Jan 23, 2006
I must begin with an apology to you and everyone living with HIV. Not only am I childish and irresponsible, I am ignorant as well. I wrote a few months ago when I thought (convinced myself) that I exposed myself to HIV. I was a mess and stated to you that I was seriously considering suicide. At the time I recently discovered your website and was unaware the you are living with HIV. It was not my intention to imply that life is not worth living if you have HIV. My thoughts were with my two small children and how could I have put myself in this situation. Believe it or not, I am an excellent Father who made a mistake. In addition, I am even more Mother to them than my wife which I suppose is probably the deep seeded reason I did what I did along with me being downright selfish. We definitely have marital issues that need to be resolved one way or another. Be that as it may, I love my children dearly and the thought of not being there for them was devastating to me.

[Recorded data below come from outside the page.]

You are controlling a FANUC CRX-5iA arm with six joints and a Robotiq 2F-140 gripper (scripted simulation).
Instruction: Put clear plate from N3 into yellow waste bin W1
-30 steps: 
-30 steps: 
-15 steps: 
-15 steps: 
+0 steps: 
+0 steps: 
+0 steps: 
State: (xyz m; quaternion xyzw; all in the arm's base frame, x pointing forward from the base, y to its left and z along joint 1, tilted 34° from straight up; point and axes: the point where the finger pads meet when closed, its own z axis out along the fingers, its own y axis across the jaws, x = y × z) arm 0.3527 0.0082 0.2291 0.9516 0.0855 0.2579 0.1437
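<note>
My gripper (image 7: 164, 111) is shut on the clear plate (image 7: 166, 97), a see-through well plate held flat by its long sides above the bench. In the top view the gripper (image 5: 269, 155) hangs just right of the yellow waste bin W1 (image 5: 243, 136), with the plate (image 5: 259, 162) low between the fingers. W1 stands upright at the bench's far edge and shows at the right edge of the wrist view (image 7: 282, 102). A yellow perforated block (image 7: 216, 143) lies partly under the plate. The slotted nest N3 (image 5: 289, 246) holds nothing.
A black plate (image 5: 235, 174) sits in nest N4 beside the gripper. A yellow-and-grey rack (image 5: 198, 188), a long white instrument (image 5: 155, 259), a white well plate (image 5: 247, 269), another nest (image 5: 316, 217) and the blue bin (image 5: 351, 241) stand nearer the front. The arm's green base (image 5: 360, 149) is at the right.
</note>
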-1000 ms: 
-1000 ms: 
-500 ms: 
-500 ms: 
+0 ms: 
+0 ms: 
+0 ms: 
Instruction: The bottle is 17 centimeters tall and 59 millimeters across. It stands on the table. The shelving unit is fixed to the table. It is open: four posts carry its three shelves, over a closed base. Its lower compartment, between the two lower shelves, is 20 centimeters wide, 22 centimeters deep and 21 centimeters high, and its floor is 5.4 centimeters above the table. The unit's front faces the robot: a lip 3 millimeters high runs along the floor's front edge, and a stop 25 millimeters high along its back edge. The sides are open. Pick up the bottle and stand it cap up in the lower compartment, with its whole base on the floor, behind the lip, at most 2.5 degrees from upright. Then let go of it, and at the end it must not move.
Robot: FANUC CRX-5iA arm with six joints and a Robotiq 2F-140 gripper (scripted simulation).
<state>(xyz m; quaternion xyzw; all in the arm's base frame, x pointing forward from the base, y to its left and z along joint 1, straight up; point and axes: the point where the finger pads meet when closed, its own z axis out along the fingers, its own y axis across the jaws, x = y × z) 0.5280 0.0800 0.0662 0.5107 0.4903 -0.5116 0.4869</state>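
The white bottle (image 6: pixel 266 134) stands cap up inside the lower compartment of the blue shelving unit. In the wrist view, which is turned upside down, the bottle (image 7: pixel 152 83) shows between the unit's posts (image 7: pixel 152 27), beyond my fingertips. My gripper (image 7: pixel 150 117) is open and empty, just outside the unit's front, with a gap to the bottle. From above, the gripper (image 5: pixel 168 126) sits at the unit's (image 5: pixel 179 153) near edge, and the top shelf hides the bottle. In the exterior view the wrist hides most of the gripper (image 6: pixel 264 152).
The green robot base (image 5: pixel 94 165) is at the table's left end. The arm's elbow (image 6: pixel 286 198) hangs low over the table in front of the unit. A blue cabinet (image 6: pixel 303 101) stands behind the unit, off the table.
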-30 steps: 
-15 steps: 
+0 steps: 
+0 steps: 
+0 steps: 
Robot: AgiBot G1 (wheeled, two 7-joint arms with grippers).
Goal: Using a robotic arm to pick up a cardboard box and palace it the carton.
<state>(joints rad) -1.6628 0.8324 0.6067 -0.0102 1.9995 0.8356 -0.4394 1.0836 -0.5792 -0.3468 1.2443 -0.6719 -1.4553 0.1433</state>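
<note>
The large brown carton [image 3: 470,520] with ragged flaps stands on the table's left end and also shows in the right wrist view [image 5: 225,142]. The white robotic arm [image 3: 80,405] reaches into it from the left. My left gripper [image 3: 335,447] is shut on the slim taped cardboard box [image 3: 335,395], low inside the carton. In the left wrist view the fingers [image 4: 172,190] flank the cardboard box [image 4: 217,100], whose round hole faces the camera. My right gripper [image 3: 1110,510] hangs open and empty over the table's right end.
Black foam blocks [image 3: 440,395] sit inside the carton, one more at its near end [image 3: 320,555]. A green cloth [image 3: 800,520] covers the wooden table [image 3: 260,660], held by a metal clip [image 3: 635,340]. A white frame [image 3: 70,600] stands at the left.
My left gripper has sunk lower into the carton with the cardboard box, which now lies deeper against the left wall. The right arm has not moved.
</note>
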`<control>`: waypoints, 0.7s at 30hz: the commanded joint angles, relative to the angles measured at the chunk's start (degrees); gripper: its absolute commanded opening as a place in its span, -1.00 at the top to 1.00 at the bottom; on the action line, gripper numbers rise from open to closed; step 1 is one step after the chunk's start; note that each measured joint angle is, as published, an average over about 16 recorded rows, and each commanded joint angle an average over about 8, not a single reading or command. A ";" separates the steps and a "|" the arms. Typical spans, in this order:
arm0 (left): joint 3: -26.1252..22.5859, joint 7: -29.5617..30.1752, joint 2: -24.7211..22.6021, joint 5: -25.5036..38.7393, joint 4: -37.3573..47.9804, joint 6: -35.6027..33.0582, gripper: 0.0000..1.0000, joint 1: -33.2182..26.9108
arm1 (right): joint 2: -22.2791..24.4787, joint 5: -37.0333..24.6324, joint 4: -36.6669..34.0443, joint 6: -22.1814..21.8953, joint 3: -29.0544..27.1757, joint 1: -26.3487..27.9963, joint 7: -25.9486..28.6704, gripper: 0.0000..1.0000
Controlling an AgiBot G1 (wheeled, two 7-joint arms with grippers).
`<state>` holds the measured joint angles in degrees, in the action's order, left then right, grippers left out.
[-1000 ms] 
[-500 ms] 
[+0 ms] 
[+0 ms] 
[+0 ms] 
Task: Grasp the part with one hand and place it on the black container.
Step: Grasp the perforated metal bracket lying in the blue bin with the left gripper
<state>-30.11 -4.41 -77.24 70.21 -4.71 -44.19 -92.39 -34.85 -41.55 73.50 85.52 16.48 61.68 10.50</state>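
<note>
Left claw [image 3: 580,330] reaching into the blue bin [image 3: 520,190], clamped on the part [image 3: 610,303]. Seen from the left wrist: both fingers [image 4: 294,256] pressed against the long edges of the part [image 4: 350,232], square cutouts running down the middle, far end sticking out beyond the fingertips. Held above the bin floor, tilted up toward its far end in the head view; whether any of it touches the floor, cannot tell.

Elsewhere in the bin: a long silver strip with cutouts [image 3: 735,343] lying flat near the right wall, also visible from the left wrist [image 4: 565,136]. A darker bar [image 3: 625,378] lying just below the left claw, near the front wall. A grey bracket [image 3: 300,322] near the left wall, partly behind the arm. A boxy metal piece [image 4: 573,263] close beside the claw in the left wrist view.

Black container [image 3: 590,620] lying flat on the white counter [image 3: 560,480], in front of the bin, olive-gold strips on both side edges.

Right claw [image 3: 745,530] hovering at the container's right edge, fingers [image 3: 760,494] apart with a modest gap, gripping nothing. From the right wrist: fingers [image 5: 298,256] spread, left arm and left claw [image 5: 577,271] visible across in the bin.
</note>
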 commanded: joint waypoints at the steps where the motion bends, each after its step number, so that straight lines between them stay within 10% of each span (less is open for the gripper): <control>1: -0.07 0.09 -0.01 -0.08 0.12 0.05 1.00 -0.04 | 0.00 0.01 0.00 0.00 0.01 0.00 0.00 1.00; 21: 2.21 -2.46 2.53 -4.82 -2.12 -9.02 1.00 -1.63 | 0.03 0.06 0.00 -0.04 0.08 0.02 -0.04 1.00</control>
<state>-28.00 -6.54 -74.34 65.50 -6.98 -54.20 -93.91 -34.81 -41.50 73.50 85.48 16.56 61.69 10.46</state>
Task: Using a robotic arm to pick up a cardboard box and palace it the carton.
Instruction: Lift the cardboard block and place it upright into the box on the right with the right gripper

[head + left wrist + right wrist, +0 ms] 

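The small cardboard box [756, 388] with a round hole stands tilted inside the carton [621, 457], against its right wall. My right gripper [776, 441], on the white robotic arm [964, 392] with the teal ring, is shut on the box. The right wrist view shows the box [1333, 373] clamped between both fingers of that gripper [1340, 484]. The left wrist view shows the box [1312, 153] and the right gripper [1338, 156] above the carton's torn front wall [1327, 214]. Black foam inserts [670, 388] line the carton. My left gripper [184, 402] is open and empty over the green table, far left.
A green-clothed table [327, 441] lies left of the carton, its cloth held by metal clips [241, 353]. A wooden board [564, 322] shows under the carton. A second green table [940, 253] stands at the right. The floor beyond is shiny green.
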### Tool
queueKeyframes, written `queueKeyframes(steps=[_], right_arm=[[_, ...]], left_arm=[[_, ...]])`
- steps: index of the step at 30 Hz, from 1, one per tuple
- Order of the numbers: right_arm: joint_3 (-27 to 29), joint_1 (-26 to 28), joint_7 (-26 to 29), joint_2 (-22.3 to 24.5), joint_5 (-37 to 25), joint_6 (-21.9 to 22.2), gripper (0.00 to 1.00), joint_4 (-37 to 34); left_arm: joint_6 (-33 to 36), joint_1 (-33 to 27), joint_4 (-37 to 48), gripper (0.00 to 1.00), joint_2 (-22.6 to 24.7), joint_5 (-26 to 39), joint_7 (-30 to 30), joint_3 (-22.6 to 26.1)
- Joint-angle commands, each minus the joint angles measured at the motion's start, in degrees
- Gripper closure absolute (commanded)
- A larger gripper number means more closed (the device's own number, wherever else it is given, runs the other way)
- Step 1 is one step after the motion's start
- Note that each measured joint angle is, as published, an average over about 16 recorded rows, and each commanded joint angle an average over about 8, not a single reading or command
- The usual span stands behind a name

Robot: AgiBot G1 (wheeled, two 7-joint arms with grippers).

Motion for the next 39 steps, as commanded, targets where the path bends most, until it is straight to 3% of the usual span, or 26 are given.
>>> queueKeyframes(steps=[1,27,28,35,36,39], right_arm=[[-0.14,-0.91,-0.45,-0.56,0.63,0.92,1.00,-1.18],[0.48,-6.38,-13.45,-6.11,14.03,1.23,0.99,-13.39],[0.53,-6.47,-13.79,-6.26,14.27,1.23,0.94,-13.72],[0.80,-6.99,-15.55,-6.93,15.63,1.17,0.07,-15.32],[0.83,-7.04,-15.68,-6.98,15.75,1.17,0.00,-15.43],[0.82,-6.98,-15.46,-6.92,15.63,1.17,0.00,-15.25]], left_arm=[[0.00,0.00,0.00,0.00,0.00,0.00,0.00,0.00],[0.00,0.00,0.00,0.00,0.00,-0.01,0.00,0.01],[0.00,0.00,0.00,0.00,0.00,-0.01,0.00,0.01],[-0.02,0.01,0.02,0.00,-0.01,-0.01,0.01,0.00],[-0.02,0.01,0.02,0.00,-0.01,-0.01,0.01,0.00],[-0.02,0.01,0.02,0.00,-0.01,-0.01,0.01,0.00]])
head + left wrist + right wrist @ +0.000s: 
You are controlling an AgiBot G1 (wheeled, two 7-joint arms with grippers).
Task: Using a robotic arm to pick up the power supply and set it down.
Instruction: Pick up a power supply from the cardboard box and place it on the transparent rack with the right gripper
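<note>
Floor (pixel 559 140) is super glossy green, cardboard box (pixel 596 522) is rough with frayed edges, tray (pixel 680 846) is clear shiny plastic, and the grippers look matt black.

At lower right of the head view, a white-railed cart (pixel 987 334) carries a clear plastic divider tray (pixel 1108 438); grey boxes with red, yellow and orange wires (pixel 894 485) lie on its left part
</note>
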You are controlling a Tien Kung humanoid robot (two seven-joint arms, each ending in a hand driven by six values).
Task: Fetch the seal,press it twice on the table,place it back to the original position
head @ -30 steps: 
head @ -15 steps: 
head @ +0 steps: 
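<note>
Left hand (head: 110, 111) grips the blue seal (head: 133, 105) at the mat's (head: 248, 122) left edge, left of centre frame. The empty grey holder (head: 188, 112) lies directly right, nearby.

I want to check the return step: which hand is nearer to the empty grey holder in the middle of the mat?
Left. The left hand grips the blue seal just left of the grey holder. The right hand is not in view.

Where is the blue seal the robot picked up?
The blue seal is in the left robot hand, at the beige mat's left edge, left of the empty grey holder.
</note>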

Well, I took a Home Access test at 13 weeks (Oct. 1 Dec. 31) in which the results were negative. I seemingly had many of the symptoms. My throat seemed like it was sore for two months. When I read that my glands were supposed to be swollen, my armpits would not stop hurting. Ive had a constant cold (that coincided with my allergies and the sickness that was going around) and thought I had to be HIV positive. The skin on my arms was burning up at times. It was awful. But in addition to my apology I want to thank you and anyone who wrote to your website for giving me hope (as if I deserved it). Even if to me hope was slim, I still had an outlet to go and educate myself. Thank you everyone for that. My lessons learned is not to play Russian roulette with your life and not to take the people you love (and love you) for granted. Everyone try to stay strong and be well. And thank you Dr. Bob for the great advice and education you provide.
| Response from Dr. Frascino
Thank you for your heartfelt comments. I hope that with your newfound insights into the world of HIV/AIDS, you will not forget the lessons you've learned or ignore the plight of the 40 million people struggling daily with the challenges of coexisting with the virus. Personally dodging the HIV bullet is good news; helping others who were less fortunate would be even better. Getting involved in AIDS awareness, prevention and treatment is an effective way to make your "thank you" tangible.